• **GOAL OF THE EXERCISE**
Print only the line with "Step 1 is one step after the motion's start" and the lines after it, ending with the last line of the material, each exactly as it stands.

• **DATA EXTRACT**
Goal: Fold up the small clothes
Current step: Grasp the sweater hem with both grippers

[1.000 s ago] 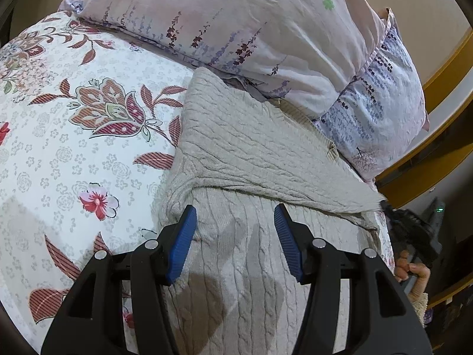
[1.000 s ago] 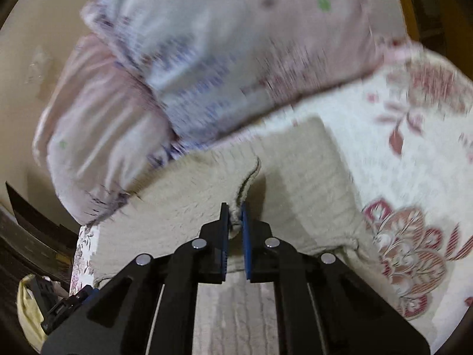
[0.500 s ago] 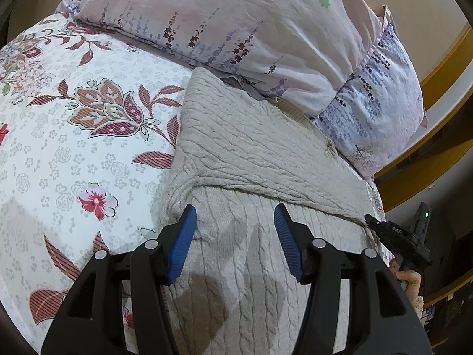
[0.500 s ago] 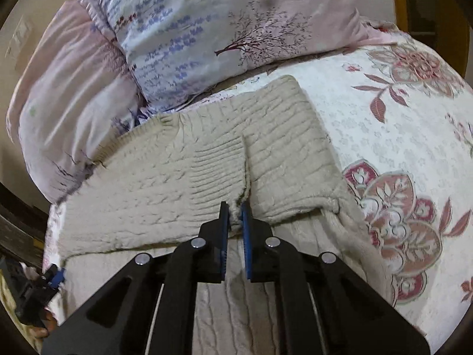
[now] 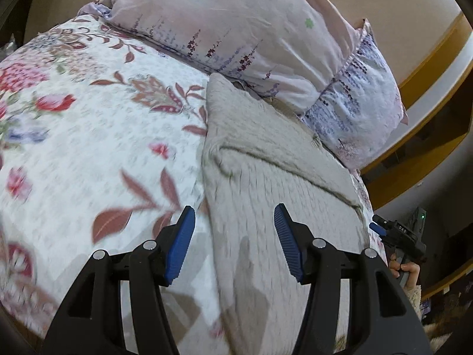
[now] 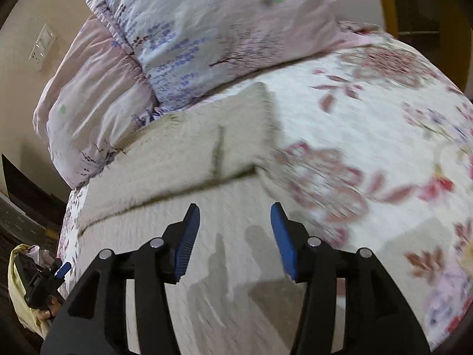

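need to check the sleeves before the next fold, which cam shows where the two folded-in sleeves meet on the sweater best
The right wrist view: the folded sleeves lie across the sweater, and the dark seam where they meet shows, though blurred. The left wrist view shows the sleeves only obliquely; their lower edge shows, not the meeting line.

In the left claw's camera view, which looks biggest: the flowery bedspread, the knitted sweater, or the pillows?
1. Flowery bedspread, though it lies nearest the camera.
2 and 3. Knitted sweater and pillows look about alike; too close to rank.

Motion blur smears the sweater's knit and the bedspread's flowers; frame edges crop both.
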Demonstrator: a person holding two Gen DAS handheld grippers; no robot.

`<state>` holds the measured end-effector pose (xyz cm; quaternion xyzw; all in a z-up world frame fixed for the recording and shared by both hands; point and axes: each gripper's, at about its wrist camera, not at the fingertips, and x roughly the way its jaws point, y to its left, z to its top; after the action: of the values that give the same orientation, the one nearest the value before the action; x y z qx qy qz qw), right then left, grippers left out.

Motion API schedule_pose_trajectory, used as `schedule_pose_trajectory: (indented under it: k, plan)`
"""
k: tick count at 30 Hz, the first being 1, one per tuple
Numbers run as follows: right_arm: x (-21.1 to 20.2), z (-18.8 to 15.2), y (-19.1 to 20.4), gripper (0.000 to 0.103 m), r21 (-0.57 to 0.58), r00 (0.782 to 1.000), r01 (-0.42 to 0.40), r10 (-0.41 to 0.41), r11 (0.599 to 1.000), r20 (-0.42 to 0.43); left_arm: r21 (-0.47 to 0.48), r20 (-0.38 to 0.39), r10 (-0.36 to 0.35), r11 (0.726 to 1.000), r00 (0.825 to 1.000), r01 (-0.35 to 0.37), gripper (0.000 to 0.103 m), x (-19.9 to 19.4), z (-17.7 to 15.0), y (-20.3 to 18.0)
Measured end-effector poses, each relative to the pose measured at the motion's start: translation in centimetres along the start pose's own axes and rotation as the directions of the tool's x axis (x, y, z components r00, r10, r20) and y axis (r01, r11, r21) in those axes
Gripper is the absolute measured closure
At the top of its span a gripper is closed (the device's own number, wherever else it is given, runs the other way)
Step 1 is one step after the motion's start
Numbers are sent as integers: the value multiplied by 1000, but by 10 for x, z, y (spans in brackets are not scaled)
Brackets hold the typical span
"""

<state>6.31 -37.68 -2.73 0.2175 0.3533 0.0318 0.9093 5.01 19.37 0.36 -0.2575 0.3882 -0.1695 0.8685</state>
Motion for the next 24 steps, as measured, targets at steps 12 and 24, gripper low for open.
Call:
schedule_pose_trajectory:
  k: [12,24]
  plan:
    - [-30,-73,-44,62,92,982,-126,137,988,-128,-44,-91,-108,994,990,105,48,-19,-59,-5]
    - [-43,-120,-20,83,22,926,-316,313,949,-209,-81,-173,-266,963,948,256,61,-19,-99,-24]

• **SOLUTION TO THE EXERCISE**
Step 1 is one step after the motion's start
Numbers are sent as integers: the value multiplied by 1000, but by 10 for x, z, y (spans in brackets are not scaled)
Brackets hold the typical span
"""

<state>6.31 -37.68 -2.73 0.2175 0.3533 0.0318 0.9093 5.01 19.37 0.36 -0.2575 0.3882 -0.1695 0.8685</state>
Motion for the next 24 steps, as measured, targets at steps 12 and 24, gripper low for open.
Call:
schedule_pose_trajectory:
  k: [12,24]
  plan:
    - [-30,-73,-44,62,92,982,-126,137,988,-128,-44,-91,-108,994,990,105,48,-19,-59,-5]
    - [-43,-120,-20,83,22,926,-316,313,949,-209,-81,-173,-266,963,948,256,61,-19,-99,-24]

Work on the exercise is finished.